When Ann Magovern and her husband, pioneering heart surgeon George J. Magovern, moved from New York to Pittsburgh in 1958, the field of cardiology was relatively young.
"The first 10 years they lived in Pittsburgh was hard," Dr. George J. Magovern Jr. of Sewickley said of his parents. "My father would start an operation on Monday and stay at the hospital through Wednesday to make sure the patient would survive. The difficulty in developing the field led my father to often say he would just as soon move back to New York City.
"My mother was very convincing that he should stay and develop the field. She didn't mind the sacrifices of him literally working day in and day out."
Mrs. Magovern -- who supported her husband and Allegheny General Hospital as Pittsburgh became a world-renowned center for cardiac surgery and was a strong member of the city's philanthropic community -- died of heart failure Thursday at her home in Fox Chapel. She was 86.
Born in Brooklyn, Mrs. Magovern graduated from the College of New Rochelle in New York with a mathematics degree in 1947. She married Dr. Magovern, whom she had known in high school, in 1951, when he was a resident at King's County Hospital in Brooklyn.
Several years later, a surgeon at Allegheny General Hospital contacted Dr. Magovern with an invitation to join him in Pittsburgh.
"Pittsburgh was not a particularly attractive place to live in 1958. An old industrial city," their son said. "But they were a very good team in that she believed in him and was willing to take a risk and make a lot of sacrifices to see something through."

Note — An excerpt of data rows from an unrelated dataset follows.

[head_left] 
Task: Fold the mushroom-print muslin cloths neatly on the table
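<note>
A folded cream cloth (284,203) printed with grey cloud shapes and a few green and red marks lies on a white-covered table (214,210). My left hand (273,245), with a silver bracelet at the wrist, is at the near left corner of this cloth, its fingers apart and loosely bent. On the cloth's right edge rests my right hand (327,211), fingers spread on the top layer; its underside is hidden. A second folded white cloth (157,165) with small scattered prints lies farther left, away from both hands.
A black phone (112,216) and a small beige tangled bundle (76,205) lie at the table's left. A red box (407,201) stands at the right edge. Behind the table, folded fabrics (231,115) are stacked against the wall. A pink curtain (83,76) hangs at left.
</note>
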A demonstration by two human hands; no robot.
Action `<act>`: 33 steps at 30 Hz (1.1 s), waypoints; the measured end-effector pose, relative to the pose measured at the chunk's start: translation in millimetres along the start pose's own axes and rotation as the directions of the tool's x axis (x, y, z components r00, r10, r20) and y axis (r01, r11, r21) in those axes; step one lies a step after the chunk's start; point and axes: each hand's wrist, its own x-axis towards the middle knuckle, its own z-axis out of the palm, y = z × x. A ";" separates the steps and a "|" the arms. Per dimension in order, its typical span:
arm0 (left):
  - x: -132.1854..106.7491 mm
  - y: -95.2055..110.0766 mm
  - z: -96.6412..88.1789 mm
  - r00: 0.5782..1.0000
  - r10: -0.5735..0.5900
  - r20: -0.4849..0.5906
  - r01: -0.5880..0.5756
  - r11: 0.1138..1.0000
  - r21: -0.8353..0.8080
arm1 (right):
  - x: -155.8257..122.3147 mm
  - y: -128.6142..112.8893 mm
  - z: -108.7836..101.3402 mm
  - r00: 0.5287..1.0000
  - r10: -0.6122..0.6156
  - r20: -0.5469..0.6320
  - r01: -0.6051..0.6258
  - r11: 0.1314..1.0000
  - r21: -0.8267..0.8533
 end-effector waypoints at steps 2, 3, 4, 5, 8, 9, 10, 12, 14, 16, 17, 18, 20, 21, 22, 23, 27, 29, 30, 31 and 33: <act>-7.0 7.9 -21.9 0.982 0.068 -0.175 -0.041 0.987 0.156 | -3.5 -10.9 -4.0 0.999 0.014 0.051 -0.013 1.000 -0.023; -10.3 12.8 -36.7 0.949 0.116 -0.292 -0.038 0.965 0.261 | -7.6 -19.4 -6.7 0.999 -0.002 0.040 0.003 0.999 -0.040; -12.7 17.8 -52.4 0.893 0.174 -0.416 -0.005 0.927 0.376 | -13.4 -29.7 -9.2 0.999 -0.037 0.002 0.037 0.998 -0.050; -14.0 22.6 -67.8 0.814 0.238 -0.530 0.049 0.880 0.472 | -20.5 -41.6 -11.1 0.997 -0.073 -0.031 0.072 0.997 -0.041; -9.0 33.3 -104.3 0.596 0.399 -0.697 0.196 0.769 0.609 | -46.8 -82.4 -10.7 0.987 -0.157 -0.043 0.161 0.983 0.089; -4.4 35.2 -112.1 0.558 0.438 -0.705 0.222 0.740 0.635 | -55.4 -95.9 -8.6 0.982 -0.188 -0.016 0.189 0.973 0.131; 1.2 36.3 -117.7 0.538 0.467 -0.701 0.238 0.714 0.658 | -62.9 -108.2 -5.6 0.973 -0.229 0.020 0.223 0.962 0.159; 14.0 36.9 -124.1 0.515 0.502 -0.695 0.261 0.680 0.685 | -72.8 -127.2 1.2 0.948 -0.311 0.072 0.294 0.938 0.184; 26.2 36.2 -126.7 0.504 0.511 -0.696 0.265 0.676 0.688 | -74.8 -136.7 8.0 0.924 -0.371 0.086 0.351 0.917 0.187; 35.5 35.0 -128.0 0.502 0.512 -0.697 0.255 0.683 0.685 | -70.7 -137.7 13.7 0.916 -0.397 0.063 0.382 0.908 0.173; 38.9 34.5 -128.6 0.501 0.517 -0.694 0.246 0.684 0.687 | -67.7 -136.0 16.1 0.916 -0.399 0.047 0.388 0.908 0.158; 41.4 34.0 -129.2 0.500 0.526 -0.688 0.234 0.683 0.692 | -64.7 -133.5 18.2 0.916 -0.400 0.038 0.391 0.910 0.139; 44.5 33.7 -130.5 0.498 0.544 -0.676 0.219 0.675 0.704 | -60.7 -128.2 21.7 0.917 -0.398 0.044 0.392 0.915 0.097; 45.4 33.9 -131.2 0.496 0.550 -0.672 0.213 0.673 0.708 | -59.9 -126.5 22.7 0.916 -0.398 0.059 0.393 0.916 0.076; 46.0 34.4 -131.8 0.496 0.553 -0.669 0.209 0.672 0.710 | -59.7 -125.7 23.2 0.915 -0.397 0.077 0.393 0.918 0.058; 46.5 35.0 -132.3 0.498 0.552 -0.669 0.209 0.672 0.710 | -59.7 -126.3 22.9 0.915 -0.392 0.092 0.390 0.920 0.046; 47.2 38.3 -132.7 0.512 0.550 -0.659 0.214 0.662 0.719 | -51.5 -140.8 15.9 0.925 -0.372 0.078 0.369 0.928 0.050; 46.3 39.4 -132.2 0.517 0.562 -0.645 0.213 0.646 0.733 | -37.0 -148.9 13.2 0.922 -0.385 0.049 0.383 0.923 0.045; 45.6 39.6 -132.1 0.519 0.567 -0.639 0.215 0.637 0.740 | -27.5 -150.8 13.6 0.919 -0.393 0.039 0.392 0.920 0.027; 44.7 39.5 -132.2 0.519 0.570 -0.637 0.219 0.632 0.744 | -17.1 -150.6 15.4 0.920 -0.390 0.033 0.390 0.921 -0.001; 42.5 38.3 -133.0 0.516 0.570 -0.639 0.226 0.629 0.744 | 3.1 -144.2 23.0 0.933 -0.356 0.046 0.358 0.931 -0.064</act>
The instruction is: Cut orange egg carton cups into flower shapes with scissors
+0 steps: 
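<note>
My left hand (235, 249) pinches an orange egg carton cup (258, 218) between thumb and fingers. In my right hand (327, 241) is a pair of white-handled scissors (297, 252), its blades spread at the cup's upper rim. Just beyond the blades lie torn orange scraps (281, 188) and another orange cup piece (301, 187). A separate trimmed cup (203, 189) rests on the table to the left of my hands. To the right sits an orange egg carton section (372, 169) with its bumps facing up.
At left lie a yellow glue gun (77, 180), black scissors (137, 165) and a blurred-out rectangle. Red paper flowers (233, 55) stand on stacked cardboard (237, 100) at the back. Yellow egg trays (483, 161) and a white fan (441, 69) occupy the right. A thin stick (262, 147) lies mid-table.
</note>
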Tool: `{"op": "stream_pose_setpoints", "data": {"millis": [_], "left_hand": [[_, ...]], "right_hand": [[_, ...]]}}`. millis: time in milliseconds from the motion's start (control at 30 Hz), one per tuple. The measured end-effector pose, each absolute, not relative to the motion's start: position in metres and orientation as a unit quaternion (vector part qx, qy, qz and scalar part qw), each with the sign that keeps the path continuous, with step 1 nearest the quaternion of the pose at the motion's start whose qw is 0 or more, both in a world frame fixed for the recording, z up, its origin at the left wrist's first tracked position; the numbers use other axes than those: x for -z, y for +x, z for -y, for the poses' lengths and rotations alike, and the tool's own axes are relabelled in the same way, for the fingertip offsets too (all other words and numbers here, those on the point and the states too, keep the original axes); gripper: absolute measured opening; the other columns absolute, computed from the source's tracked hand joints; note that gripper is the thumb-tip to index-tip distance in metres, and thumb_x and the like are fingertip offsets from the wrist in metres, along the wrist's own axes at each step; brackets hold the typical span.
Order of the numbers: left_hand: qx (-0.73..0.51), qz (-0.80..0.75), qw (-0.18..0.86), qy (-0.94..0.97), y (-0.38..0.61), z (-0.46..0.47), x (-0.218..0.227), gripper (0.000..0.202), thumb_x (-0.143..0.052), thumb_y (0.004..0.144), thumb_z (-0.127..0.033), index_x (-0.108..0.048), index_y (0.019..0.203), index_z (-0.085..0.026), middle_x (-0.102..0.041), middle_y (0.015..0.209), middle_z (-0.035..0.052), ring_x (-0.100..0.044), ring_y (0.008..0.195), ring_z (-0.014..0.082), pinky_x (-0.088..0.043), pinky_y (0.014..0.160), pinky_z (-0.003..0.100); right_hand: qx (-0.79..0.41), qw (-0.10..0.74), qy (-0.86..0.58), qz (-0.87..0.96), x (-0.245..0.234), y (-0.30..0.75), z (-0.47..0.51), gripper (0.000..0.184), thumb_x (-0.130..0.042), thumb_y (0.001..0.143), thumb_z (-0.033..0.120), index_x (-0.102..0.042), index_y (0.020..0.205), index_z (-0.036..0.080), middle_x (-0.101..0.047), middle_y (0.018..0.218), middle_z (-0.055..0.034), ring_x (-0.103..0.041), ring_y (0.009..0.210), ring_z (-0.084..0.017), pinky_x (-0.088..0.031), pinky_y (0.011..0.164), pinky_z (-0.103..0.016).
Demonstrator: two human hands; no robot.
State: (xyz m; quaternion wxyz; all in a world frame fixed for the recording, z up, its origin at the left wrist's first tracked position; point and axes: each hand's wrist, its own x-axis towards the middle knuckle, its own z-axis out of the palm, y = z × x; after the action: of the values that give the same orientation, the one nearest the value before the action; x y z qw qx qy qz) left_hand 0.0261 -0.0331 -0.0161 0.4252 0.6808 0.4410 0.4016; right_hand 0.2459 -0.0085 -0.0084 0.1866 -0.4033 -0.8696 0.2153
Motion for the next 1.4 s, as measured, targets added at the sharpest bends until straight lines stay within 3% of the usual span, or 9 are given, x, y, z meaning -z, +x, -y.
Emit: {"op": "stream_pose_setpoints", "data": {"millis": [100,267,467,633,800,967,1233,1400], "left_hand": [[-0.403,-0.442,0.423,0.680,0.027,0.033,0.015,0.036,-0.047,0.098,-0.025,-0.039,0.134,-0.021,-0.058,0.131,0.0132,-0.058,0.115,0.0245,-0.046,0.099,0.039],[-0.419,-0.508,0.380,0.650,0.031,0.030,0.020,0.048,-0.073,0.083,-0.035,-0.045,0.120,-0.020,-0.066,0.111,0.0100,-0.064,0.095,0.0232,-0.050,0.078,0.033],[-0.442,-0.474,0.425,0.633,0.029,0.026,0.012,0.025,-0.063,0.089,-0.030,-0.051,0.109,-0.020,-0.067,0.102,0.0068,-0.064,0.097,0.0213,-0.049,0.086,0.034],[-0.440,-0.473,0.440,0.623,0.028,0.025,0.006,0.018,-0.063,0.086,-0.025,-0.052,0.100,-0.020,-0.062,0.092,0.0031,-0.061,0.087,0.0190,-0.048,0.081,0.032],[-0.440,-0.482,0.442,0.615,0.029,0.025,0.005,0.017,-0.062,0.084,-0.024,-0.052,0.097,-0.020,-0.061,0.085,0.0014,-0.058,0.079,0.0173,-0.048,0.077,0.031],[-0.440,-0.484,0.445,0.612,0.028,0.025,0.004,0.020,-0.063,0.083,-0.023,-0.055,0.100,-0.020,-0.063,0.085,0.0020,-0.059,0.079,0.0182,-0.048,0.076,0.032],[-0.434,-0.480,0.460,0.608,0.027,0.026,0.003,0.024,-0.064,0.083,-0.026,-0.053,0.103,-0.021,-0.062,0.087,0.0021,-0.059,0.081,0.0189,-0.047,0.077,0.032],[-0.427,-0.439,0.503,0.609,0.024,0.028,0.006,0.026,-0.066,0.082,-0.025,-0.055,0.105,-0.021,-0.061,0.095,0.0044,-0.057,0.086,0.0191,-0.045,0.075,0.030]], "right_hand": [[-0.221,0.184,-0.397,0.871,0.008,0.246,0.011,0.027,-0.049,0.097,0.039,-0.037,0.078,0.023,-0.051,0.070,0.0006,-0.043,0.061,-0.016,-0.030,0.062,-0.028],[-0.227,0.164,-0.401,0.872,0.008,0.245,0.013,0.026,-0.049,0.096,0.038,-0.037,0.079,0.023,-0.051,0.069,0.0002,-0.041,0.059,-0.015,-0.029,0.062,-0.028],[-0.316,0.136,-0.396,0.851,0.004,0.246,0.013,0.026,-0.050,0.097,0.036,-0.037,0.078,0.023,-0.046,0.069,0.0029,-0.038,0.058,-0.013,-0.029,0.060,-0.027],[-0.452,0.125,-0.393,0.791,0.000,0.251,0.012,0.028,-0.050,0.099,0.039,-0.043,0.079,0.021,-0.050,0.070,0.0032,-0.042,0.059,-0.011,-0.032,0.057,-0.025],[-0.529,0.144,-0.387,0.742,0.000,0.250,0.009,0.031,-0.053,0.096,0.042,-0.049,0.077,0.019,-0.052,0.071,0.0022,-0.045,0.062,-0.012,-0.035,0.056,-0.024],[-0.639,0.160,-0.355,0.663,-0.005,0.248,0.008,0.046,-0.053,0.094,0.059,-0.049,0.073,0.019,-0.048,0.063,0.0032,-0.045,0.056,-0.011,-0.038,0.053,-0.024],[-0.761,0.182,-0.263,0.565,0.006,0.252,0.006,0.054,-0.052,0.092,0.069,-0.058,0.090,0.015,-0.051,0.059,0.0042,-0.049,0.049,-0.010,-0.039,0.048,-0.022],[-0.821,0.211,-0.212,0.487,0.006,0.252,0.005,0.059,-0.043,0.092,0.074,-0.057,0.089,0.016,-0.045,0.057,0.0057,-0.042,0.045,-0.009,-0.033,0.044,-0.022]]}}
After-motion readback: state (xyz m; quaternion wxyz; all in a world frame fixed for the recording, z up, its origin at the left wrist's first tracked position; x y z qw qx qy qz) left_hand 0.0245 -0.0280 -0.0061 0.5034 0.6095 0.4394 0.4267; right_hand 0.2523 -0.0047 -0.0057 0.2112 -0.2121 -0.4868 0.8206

In an effort to improve the results of the cardiac field, Dr. Magovern developed an artificial heart valve in 1961. Mrs. Magovern, whose family had money, financed the start of the company to develop the instrument, which was implanted for the first time in 1962.
"It revolutionized the treatment of patients with heart valve disease, and really put Pittsburgh and Allegheny General on the map as a leading center of heart surgery for decades," their son said.
Meanwhile, Mrs. Magovern was home raising six children.
"She handled all the homework, education, discipline, finances. It was very challenging, but she made it look easy," said her daughter, Frances M. O'Connor of Hampton. "She was truly interested in what our father did, saving of lives. She understood and respected that. So she never felt like she was taking a back seat to that. She was very understanding, very patient."
"She was very much an advocate of my father's," Dr. Magovern Jr. said. "She enjoyed his success, seeing him prosper. They both enjoyed the challenge of taking on responsibility and seeing it grow into a successful practice and a successful family."
Mrs. Magovern served as president of the Allegheny General Hospital Auxiliary from 1979-81 and president of the Women's Board of the Western Pennsylvania Heart Association from 1974-76. She was a champion of the annual Heart Ball, which started in 1974, honoring those in the local health field and raising money for research.
"She was always a gracious and relaxed hostess," said longtime friend Lisa Egan of Fox Chapel. "But she was always down to earth. She was a prominent person, but it didn't change her one single bit. It was always fun. She was never uptight.
"But her happiest moments were when she was surrounded by her family. She was very proud of her children and grandchildren and their accomplishments."
Mrs. Magovern also served on the board of directors of La Roche College from 1979-92. She and her husband established the Ann and George J. Magovern Chair in Science at Shady Side Academy.
Besides her son and daughter, survivors include her husband; her other daughters, Mary P. Scott of Fox Chapel, Susan F. Magovern of Millbrook, N.Y., and Ann Margaret Magovern of San Francisco; and 15 grandchildren.
Visitation is from 2 to 4 and 6 to 8 p.m. today at John Freyvogel Sons Funeral Home, 4900 Centre Ave. in Oakland. The funeral will be at 10 a.m. Monday at St. Scholastica Church in Aspinwall.